As Americans toss their 1991 federal tax returns into the mail before tomorrow's deadline, deep in the recesses of their minds lurks the nagging worry that this return just might come back to haunt them one day.
"Most of the returns we audit are selected by computer, by matching information from 1099 forms with information on your return, or by monitoring related transactions, such as the sale of property," said Belinda McCafferty, a regional IRS assistant audit chief.
Though some audits are random, certain aberrations in your return are more likely to trigger red flags in the IRS computer. It doesn't necessarily mean that you have the look of a tax dodger, but rather that greater complexity in your return promises a stronger opportunity for finding errors.
"The odds of your being audited are significantly greater if you have a high income, if you're self-employed or if you have a lot of travel and entertainment deductions," said Barbara Pope, a tax partner and personal finance specialist with Price Waterhouse.

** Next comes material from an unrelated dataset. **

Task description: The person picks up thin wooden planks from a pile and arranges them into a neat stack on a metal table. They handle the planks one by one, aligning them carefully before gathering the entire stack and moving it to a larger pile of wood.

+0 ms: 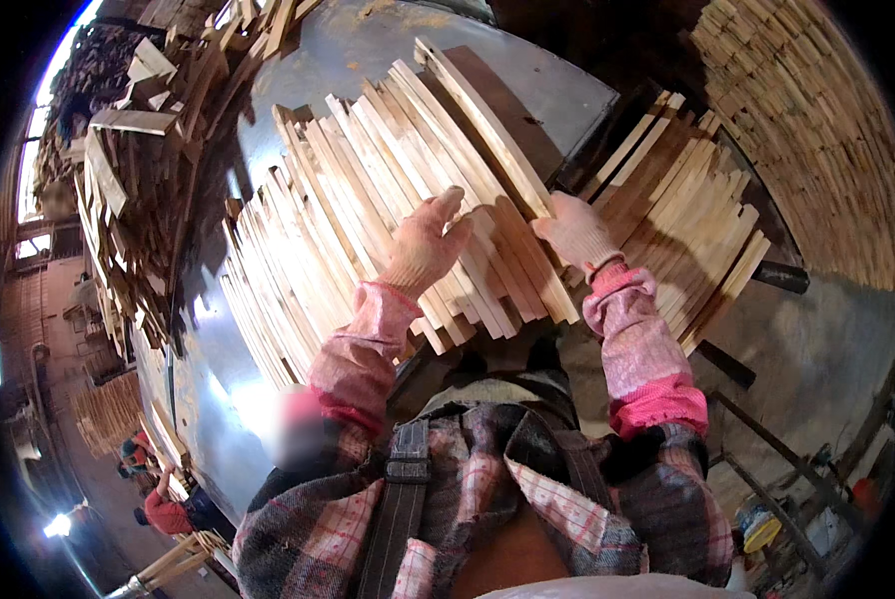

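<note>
Pale wooden strips [338, 190] lie side by side in a wide row on a grey metal table [348, 50]. My right hand [579, 236], in a light knit glove, is closed on the near end of one wooden strip [482, 125]. That strip slants up and away to the far left, a small gap apart from the row. Over the row's middle, my gloved left hand [428, 243] has its thumb and fingers apart and grips nothing; whether it touches the strips I cannot tell.
A second batch of strips [682, 215] lies at right on dark bars. Behind it rises a tall stack of strips [807, 130]. Loose scrap wood [133, 180] is heaped at far left. At lower left, a person in red [168, 511] works near the table.
</note>
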Motion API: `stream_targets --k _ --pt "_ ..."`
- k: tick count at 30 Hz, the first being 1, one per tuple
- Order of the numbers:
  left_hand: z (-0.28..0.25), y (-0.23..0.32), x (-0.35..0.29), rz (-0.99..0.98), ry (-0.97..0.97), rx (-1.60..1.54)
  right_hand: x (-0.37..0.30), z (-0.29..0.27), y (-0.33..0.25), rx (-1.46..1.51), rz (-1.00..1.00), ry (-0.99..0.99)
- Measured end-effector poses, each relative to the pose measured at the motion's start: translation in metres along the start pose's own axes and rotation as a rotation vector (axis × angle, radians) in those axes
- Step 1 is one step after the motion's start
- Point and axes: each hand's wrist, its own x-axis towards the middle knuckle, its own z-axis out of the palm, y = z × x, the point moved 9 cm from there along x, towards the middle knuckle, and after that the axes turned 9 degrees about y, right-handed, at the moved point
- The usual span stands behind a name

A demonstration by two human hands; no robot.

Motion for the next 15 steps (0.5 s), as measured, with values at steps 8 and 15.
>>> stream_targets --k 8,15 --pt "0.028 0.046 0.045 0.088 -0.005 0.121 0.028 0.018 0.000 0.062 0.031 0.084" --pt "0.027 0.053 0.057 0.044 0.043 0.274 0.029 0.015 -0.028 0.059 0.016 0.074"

In addition, people who itemize are more likely to be audited than those who claim the standard deduction. Another wrinkle is that the IRS now often matches deductions for alimony payments by one former spouse with income reported by the other to find discrepancies. Investors in tax shelters also get the call more often.
In many cases, additional information is simply requested and the entire matter can be cleared up in the mail. If you don't answer promptly and satisfactorily, you may be called in for a full audit. Other times, you'll be scheduled right off the bat for that hourlong audit appointment at a local IRS office.
The audit letter will tell you the specific portions of your return to be examined. Bring necessary records and copies of the tax return in question and the prior year's as well.
The statute of limitations means the government can't assess any additional income tax after three years have passed from April 15 or the date you filed your return, whichever is later. That statute doesn't apply if you either didn't file or filed a fraudulent return.
Whether you bring your tax preparer with you or go by yourself depends on the complexity of the problem. Some individuals are better off not going to an audit because they may wind up nervously going off on a tangent that unnecessarily raises other questions, or wind up in an argument that is counterproductive.
"The IRS agents realize you'll be nervous, and you should be cooperative by responding to questions that are asked," advised Ms. Pope. "Never volunteer additional information you're not asked about, but instead keep your mouth shut."
If your case requires a great deal of documentation or also involves a business you own, the audit may be conducted in your home or office.
And if you do get an audit notice, don't let it sit around. The IRS is very unhappy when it's ignored, because, like a skeptical parent, it fears the worst.